Exercise directions:
Exactly the lines from the one with "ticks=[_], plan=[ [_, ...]" through the end of the material are to be output, both included, with no other text.

Data block:
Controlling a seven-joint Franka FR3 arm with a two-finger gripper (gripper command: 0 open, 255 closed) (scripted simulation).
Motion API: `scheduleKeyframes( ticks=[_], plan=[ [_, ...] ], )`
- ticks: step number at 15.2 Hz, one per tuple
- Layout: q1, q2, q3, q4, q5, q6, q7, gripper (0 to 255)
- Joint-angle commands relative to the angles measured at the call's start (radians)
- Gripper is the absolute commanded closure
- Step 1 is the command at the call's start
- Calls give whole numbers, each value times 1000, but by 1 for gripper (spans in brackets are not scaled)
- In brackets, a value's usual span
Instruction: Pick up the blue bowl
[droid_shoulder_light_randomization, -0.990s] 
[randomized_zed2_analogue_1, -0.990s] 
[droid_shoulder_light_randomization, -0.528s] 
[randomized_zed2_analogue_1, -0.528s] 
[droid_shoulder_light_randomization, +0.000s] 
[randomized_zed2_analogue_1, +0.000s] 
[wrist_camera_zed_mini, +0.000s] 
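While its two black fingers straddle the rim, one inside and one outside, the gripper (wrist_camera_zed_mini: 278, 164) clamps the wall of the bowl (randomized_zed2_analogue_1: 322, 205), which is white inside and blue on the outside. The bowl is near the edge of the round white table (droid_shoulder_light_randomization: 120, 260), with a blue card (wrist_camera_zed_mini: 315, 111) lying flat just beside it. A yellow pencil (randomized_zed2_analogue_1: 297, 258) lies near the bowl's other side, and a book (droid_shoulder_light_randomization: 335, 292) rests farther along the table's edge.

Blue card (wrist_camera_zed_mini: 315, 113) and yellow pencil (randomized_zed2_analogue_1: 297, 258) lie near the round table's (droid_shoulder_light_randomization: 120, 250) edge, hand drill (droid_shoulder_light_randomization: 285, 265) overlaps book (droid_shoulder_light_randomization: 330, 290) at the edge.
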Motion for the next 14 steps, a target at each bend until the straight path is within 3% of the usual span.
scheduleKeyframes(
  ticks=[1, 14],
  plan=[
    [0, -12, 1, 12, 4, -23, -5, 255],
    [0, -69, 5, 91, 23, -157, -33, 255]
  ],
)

Response to the task:
Motion API: `scheduleKeyframes( ticks=[_], plan=[ [_, ...] ], )`
- ticks: step number at 15.2 Hz, one per tuple
- Layout: q1, q2, q3, q4, q5, q6, q7, gripper (0 to 255)
- Joint-angle commands relative to the angles measured at the call's start (radians)
- Gripper is the absolute commanded closure
- Step 1 is the command at the call's start
- Calls give whole numbers, each value times 1000, but by 1 for gripper (spans in brackets are not scaled)
- In brackets, a value's usual span
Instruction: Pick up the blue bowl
[droid_shoulder_light_randomization, -0.990s] 
[randomized_zed2_analogue_1, -0.990s] 
[droid_shoulder_light_randomization, -0.528s] 
[randomized_zed2_analogue_1, -0.528s] 
[droid_shoulder_light_randomization, +0.000s] 
[randomized_zed2_analogue_1, +0.000s] 
[wrist_camera_zed_mini, +0.000s] 
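While its two black fingers straddle the rim, one inside and one outside, the gripper (wrist_camera_zed_mini: 278, 164) clamps the wall of the bowl (randomized_zed2_analogue_1: 322, 205), which is white inside and blue on the outside. The bowl is near the edge of the round white table (droid_shoulder_light_randomization: 120, 260), with a blue card (wrist_camera_zed_mini: 315, 111) lying flat just beside it. A yellow pencil (randomized_zed2_analogue_1: 297, 258) lies near the bowl's other side, and a book (droid_shoulder_light_randomization: 335, 292) rests farther along the table's edge.

Blue card (wrist_camera_zed_mini: 315, 113) and yellow pencil (randomized_zed2_analogue_1: 297, 258) lie near the round table's (droid_shoulder_light_randomization: 120, 250) edge, hand drill (droid_shoulder_light_randomization: 285, 265) overlaps book (droid_shoulder_light_randomization: 330, 290) at the edge.
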Motion for the next 14 steps, a target at each bend until the straight path is within 3% of the usual span.
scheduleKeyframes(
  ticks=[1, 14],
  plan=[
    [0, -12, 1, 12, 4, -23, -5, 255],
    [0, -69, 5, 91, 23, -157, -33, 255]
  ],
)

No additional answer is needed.